Il inclinerait vers les petits proverbes, vers les petits vers, vers les choses faciles et stériles, vers les collaborations de Dumas, ce qui est pire. Je le retiens et je le tourne vers les travaux sérieux et qui peuvent servir ses idées et son avenir. J’insiste pour qu’il fasse son livre de la Conciergerie. Parle-lui-en de ton côté.

Quant à moi, tu vois d’ici ma vie. Elle est toujours la même : levé à huit heures — travail — déjeuner à onze — ce n’est plus du chocolat. Charles a préféré une côtelette, — réception jusqu’à trois heures — travail jusqu’à cinq — dîner à la table d’hôte avec Charles, Dumas, Noël Parfait[1], Bancel[2], etc. — Visites jusqu’à dix heures — dix heures, travail jusqu’à minuit. Je dîne dehors quelquefois, mais rarement. Il y a ici une bonne vieille polonaise riche, madame de Laska, qui adore Charles. J’y ai dîné une fois. La semaine passée, j’ai dîné avec Girardin, Quinet[3] et Dumas, chez un

  1. À vingt ans, Noël Parfait fut condamné à deux ans de prison, en 1833, pour avoir, dans un poëme : L’aurore d’un beau jour, plaidé la cause des insurgés de juin 1832. Il entra à La Presse en 1836, fut élu représentant du peuple en 1849 et, comme tel, exilé en 1851. À Bruxelles il fut pris par Alexandre Dumas comme secrétaire. Il rentra en France à l’amnistie de 1859. — C’est par Théophile Gautier que Noël Parfait connut Victor Hugo en 1845. Il lui prouva son dévouement et son admiration. Il revit, avec quel scrupule ! les épreuves des Contemplations et de la Légende des Siècles. Nous avons tracé de leur correspondance jusqu’en 1870.

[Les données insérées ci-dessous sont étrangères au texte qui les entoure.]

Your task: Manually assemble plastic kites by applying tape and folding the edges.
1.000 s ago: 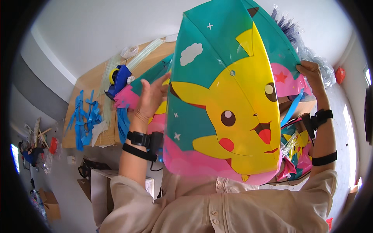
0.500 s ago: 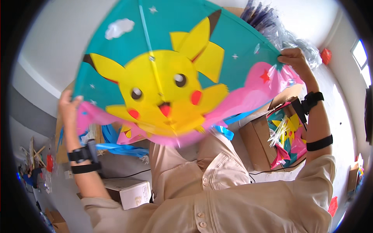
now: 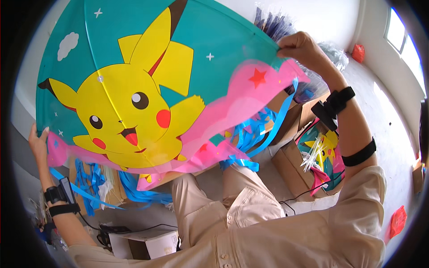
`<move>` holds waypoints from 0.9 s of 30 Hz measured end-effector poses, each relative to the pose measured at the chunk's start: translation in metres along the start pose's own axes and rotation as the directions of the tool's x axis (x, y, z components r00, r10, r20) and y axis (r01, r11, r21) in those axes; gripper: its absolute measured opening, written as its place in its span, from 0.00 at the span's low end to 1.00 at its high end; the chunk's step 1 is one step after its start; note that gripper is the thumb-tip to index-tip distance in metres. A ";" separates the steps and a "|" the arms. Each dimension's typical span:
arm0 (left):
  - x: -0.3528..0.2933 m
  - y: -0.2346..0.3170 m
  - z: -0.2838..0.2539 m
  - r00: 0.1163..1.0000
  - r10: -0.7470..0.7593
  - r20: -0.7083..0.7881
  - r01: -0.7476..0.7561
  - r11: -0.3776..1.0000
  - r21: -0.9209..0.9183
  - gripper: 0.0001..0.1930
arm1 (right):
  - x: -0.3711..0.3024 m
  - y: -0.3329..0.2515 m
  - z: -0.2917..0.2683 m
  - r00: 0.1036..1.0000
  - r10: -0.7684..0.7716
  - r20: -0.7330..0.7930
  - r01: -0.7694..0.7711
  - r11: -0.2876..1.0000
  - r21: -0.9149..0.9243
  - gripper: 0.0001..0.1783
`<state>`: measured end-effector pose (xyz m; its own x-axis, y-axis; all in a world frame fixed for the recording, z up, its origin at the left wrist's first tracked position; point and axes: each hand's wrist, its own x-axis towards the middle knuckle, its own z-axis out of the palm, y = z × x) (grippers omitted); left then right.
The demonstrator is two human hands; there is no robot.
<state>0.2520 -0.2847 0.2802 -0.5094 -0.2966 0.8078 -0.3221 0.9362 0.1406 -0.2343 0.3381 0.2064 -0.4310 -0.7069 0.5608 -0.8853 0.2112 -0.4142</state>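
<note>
A large teal kite [image 3: 223, 33] is stretched out in front of me, printed with a yellow long-eared cartoon creature, a white cloud and a pink lower border. My left hand [image 3: 39, 144] pinches its left corner, thumb over the edge. At the upper right, my right hand [image 3: 304, 48] grips the opposite corner, its fingers folded over the rim. A thin spine rod [image 3: 91, 49] runs down the kite's middle. Blue ribbon tails [image 3: 279, 123] hang below both corners. Another kite's pink part [image 3: 212, 156] shows beneath, over my lap.
On the right, an open cardboard box [image 3: 290, 167] contains folded kites [image 3: 328, 147] and white sticks. A white box [image 3: 152, 244] is on the floor at the lower left, near a black cable. Dark bundled rods [image 3: 275, 27] and clear plastic bags [image 3: 335, 56] lie at the back.
The kite has swung left and turned, carried by both hands. It looks flatter and more tightly spread now, and the ribbons and work surface beneath show more.
</note>
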 end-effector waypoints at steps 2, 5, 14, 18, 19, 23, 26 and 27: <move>0.006 -0.010 -0.015 0.996 -0.077 0.048 0.077 0.997 -0.002 0.12 | 0.011 0.002 -0.021 0.998 0.022 -0.064 -0.026 0.997 -0.068 0.06; 0.018 -0.018 -0.028 0.978 -0.209 0.014 0.190 0.857 -0.478 0.12 | 0.027 0.003 -0.051 0.859 -0.021 -0.512 0.055 0.997 0.051 0.07; 0.051 0.019 -0.060 0.891 -0.132 -0.435 0.013 0.963 -0.268 0.17 | 0.053 -0.052 -0.159 0.579 -0.521 -0.627 0.171 0.829 -0.532 0.06; 0.050 0.035 -0.067 0.988 -0.154 0.020 0.140 0.831 -0.539 0.13 | 0.043 -0.068 -0.175 0.997 0.037 0.066 -0.024 0.982 -0.185 0.07; 0.049 0.035 -0.067 0.984 -0.123 0.131 0.167 0.896 -0.413 0.11 | 0.042 -0.069 -0.174 0.994 0.078 0.072 -0.064 0.982 -0.178 0.05; 0.043 0.020 -0.057 0.985 -0.121 0.123 0.159 0.918 -0.362 0.06 | 0.042 -0.066 -0.163 0.986 0.138 0.098 -0.117 0.975 -0.189 0.04; 0.044 -0.004 -0.051 0.994 -0.088 0.071 0.104 0.957 -0.272 0.07 | 0.042 -0.065 -0.153 0.987 0.100 0.127 -0.093 0.994 -0.062 0.05; 0.044 -0.011 -0.051 0.996 -0.077 0.055 0.088 0.967 -0.241 0.07 | 0.043 -0.065 -0.150 0.987 0.103 0.127 -0.095 0.993 -0.066 0.05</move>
<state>0.2737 -0.2982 0.3434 -0.5261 -0.3773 0.7621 -0.1638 0.9244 0.3446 -0.2218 0.3956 0.3647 -0.4940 -0.7615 0.4197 -0.8501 0.3216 -0.4171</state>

  2. Bancel, représentant du peuple en 1849, fut proscrit en 1851 et vécut à Bruxelles où il fut professeur de littérature française à l’Université. Élu député de Paris en 1869, il mourut en janvier 1871.

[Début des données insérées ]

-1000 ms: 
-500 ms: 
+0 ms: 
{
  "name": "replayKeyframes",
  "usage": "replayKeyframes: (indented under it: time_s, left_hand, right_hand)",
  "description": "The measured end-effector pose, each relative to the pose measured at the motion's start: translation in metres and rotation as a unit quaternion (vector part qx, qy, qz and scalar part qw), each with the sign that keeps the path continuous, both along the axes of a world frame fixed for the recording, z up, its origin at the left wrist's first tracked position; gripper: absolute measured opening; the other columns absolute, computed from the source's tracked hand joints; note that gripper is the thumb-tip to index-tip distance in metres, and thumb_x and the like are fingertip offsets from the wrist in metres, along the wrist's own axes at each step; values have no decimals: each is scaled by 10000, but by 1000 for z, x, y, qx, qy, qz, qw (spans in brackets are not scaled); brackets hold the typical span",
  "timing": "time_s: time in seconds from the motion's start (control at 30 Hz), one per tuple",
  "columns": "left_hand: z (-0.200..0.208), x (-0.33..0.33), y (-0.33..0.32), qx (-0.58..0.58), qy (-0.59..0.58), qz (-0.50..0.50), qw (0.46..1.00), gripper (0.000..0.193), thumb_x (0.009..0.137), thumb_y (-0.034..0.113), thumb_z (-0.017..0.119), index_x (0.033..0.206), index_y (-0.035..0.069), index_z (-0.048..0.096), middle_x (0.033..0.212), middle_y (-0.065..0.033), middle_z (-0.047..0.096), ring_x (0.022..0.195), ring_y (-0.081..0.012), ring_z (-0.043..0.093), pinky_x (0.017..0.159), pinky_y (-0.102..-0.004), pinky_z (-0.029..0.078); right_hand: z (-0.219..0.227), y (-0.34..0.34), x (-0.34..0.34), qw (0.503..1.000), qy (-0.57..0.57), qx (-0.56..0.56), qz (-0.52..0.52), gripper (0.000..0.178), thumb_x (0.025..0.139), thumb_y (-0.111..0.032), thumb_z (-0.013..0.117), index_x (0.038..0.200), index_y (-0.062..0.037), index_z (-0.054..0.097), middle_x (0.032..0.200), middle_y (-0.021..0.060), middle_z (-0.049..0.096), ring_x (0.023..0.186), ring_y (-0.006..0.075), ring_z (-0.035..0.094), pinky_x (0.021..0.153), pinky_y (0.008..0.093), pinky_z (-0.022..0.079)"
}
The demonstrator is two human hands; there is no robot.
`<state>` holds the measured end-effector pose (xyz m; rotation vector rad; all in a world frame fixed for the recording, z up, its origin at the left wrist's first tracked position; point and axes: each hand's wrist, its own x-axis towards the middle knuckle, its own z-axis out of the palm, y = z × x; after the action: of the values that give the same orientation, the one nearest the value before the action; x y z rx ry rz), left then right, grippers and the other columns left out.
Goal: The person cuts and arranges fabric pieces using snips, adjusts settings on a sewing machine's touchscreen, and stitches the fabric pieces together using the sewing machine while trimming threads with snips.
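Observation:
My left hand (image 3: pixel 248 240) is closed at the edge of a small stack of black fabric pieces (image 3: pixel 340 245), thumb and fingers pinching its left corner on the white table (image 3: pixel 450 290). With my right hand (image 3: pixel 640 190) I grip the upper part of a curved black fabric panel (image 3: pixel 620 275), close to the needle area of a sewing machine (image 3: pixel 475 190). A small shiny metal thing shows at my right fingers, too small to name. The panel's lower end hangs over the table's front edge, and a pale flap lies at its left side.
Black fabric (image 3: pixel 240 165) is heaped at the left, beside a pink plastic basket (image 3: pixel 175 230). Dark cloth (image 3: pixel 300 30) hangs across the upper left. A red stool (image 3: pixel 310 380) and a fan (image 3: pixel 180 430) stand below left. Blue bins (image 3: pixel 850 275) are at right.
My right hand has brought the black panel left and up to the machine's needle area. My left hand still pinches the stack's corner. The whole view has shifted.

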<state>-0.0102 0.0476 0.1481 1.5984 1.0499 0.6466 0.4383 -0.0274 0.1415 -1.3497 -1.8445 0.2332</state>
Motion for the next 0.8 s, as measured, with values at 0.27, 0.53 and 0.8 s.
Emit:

  3. Edgar Quinet, philosophe et historien, vit interdire son cours au Collège de France après ses leçons sur les Jésuites. Élu député en 1848, il fut exilé après le 2 décembre et se réfugia à Bruxelles, puis à Veytaux qu’il ne quitta qu’en 1870 après la chute de l’empire. L’estime que Victor Hugo avait pour Edgar Quinet s’affirme dans le discours qu’il prononça sur sa tombe.